58 Insurance Firms Generate N2.1trn Gross Premium
Despite low insurance adoption in the country, the 58 underwriting companies in insurance sector have generated a whopping N2.1 trillion as gross premium income from underwriting risks in the last seven years, LEADERSHIP checks have revealed. The premium income of the industry had steadily grown over time, showing increasing insurance appetite of Nigerians, even though penetration is still abysmally low, compared to the country’s huge population.
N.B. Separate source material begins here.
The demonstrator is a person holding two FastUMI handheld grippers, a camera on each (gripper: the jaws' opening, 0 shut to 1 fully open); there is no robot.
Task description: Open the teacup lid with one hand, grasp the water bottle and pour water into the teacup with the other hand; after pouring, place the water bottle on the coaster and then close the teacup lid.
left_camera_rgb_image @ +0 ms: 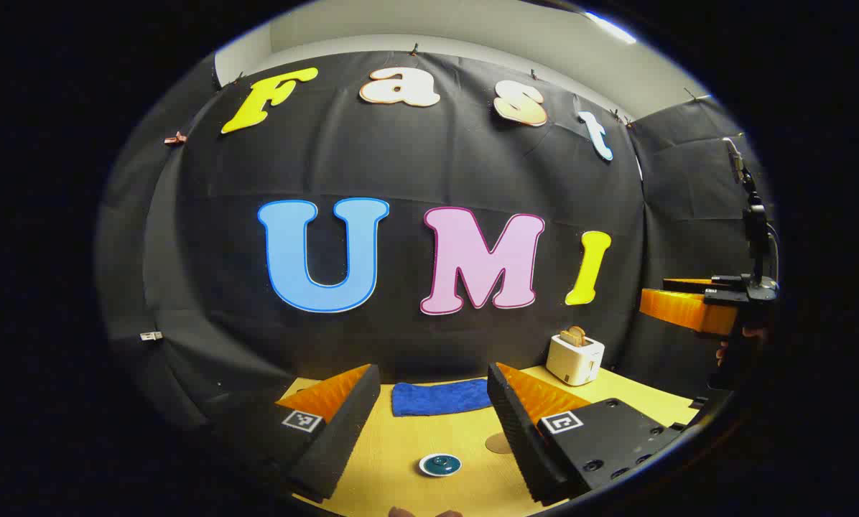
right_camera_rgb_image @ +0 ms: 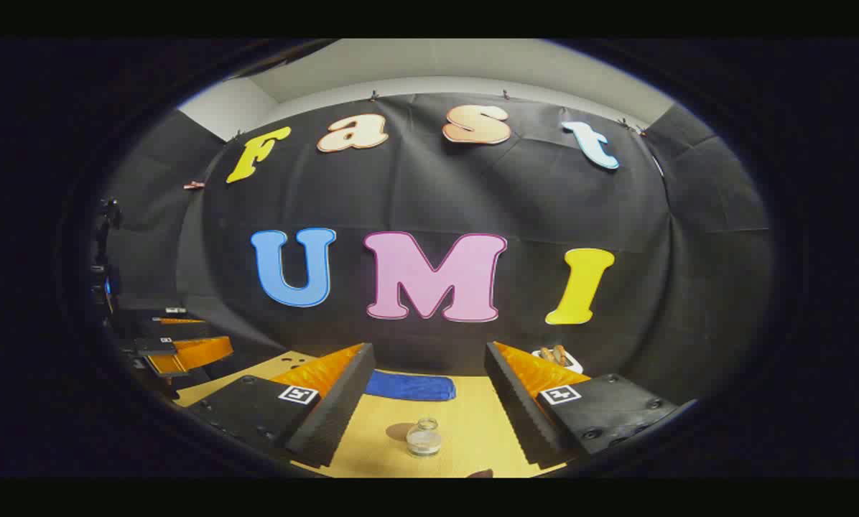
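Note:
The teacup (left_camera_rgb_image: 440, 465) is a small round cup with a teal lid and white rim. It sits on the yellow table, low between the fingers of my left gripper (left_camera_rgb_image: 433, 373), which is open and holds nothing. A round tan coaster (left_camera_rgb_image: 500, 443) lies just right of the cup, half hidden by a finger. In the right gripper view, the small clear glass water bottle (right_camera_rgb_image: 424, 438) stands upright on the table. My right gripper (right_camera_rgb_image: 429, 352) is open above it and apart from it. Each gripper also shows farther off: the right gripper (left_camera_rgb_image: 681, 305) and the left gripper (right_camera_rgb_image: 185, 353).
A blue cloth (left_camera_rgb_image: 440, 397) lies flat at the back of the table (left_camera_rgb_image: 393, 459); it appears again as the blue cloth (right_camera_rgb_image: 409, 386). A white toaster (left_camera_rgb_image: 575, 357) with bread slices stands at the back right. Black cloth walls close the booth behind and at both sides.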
LEADERSHIP investigations further revealed that from the N2.1 trillion gross premium generated, the insurers paid about N549billion claims to Nigerians, leaving the industry with an actual profit of N1.4trillion between 2010 and March, 2017.
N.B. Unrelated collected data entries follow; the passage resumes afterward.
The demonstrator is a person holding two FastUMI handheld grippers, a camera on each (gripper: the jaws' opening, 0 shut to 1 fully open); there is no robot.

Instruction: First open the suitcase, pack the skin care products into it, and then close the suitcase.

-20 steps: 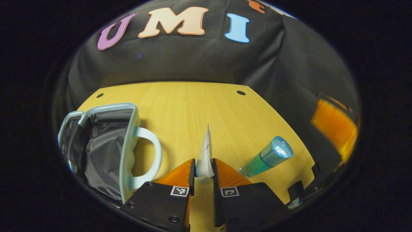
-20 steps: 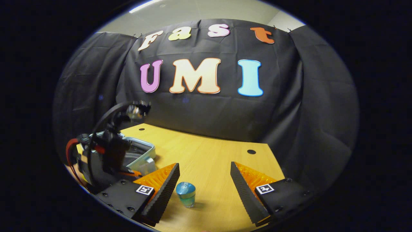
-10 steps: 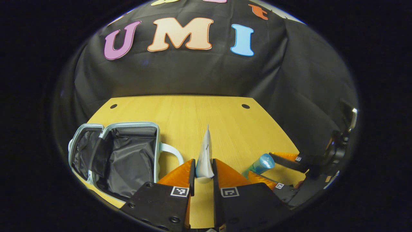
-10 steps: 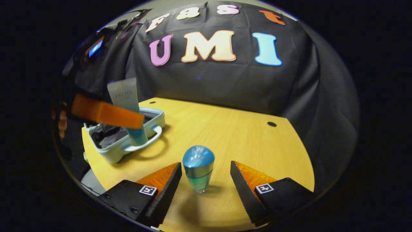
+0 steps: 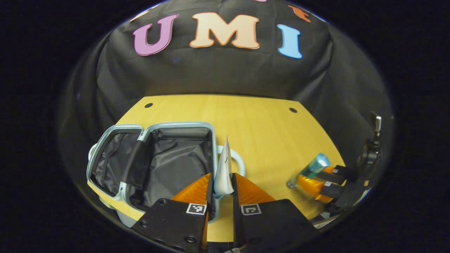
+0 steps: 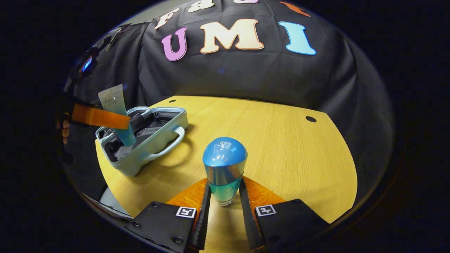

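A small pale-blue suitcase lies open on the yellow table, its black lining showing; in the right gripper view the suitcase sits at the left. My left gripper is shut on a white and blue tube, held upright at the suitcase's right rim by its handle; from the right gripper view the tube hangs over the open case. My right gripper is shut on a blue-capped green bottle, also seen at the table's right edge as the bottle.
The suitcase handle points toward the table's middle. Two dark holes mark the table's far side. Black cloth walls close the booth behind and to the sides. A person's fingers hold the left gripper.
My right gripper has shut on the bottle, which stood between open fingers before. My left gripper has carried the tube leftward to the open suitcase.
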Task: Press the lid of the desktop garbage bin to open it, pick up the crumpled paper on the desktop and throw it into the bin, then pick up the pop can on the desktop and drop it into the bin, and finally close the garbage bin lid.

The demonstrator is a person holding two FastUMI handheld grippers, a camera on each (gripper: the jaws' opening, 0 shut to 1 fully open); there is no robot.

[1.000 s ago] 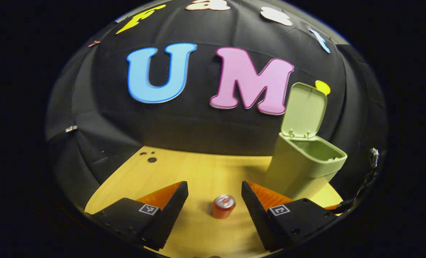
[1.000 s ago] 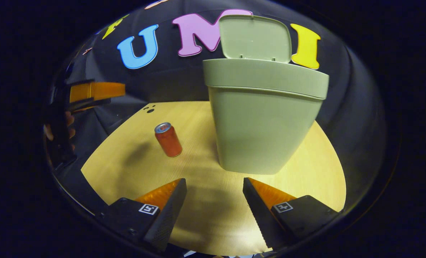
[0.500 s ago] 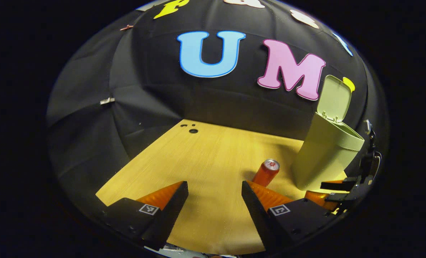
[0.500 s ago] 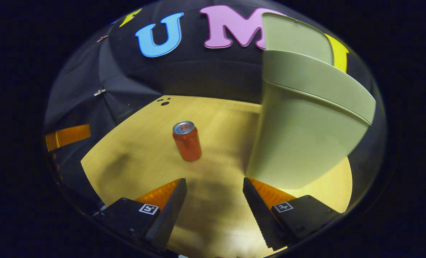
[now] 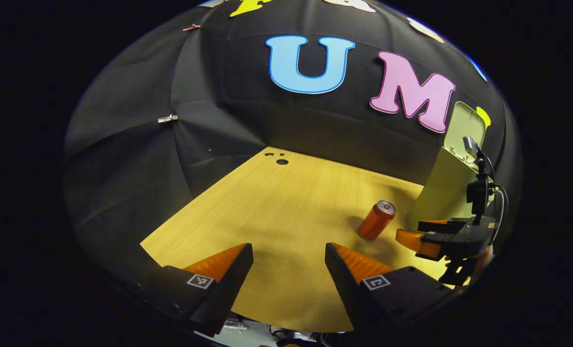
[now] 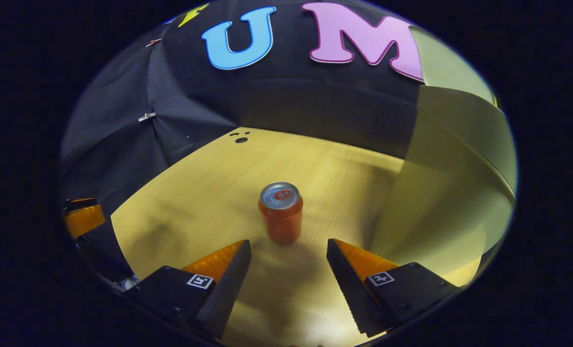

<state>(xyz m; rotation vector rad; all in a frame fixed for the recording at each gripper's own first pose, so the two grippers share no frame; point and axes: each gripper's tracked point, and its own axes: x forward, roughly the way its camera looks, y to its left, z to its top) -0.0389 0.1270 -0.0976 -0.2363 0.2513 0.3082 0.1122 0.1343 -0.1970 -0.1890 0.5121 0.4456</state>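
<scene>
Pale wooden desktop (image 6: 209, 193): our right gripper (image 6: 288, 270), fingers wide, empty, has upright orange pop can (image 6: 281, 212) at 12; off-centre closing could tip it. Left gripper (image 5: 288, 274) wide, empty.

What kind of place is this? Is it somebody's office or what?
Probably not an office: it looks like a small recording booth. Black cloth hangs as the wall around a bare wooden table holding a pop can and a green bin, with two open hand-held grippers nearby.

Right tongs (image 6: 288, 270) gape just short of the upright pop can (image 6: 281, 212) — bin (image 6: 455, 193) close beside, lid up.
</scene>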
Development Bank Takes Off With 20,000 MSMSEs
The newly-licensed Development Bank of Nigeria (DBN) will soon take off with the first 20,000 Micro, Small and Medium Scale Enterprises (MSMSEs), the managing director of the bank, Mr. Tony Okpanachi has said. Speaking at a media parley in Abuja at the weekend, Okpanachi said the bank will be different from other development financial institutions in the country by providing long term funding to small scale businesses across sectors between 10 to 12 years to enable businesses to grow. At the maiden press briefing of the bank attended by the Minister of Finance, Mrs Kemi Adeosun and other management team of the bank in Abuja on Friday, Okpanachi said the bank which has earmarked $1.3 billion will be a wholesale bank that will lend directly to the micro-finance and other partnering banks who will in turn lend to MSMSEs.
8 Banks Earn N45bn For Maintaining Customers’ Account
For maintaining customers account in 2016, eight financial Institutions generated N45 billion upon the removal of Commission on Turnover (CoT) charges in the Banking Industry. The Central Bank of Nigeria (CBN) in 2016 indirectly reintroduced CoT fee as Current Account Maintenance (CAM) fee of not more than N1.00 per mille. Some banks in 2015 had commenced charges on CAM fee while some refunded those excess charges back to their customers.
Naira Down 8% As Investors Seek Dollars For Investment Repatriation
The value of the Naira nosedived last week at the parallel market, despite the continuous injection of Dollars at the official end of the foreign exchange market by the Central Bank of Nigeria (CBN). The Naira which had gained a substantial 30 per cent since the CBN’s efforts at boosting liquidity in late February, depreciated within five trading days by 7.95 per cent as demand rose at the parallel market. The Naira which opened the week at N370 had declined in value during the week to N394, further widening the spread between the interbank and parallel market rates.
FG, Shell, Agip To Sign FID For $13.5bn Zabazaba Deepwater Project In Q2 2017
The federal government, Shell and the Nigerian Agip Exploration Limited (NAE) will sign the Final Investment Decision (FID) for the $13.5 billion Zabazaba Deepwater project located in Oil Prospecting Lease (OPL) 245 in the second quarter of this year. This indication emerged as NAE begins this April to receive commercial proposals for the development of the multi-billion Deepwater oil field, which was planned a few years ago, but later suspended after cost projections made the project unviable. The Zabazaba Deepwater is a Greenfield offshore licence block located in the controversial OPL 245 in the eastern portion of the Niger Delta with water depths ranging from 1,200 to 2,400 metres.